Give back exactly the lines from the start of the listing to the line containing "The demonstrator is", inclusive, and nothing beyond them.

________________________________________

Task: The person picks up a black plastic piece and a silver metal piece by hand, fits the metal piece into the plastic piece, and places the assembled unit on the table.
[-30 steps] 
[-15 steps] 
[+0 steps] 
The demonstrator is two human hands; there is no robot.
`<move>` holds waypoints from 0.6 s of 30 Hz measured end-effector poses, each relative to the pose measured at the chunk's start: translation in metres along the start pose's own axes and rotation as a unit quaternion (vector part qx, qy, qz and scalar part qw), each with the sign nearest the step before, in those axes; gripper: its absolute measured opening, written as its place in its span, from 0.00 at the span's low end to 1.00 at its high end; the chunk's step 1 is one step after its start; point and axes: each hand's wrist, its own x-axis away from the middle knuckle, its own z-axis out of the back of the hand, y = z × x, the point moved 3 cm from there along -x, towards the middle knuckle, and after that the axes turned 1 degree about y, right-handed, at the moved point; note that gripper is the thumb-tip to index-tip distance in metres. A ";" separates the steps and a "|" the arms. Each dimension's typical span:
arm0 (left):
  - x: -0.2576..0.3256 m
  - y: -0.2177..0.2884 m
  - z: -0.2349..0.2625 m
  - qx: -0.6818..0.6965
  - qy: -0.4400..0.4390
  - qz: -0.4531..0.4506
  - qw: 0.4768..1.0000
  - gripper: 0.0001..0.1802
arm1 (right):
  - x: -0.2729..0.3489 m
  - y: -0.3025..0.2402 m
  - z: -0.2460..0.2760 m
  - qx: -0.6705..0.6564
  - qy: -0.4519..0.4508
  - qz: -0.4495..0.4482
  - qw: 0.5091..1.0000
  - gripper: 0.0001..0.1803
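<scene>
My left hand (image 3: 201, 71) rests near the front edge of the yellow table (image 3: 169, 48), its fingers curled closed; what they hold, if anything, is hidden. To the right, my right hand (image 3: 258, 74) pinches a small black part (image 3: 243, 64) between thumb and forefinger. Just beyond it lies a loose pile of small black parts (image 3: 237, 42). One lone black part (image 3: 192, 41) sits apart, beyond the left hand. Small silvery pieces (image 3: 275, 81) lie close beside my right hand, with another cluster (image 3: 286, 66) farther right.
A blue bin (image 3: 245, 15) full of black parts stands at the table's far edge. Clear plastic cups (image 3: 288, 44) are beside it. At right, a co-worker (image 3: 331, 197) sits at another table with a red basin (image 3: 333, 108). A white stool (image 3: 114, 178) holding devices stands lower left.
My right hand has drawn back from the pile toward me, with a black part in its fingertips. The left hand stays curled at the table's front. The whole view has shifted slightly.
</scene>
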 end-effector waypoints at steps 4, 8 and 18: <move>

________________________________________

* [OUTPUT OF THE EXERCISE]
Task: The person picks up a black plastic piece and a silver metal piece by hand, fits the metal piece into the plastic piece, and places the assembled unit on the table.
[-30 steps] 
[-15 steps] 
[+0 steps] 
The demonstrator is two human hands; there is no robot.

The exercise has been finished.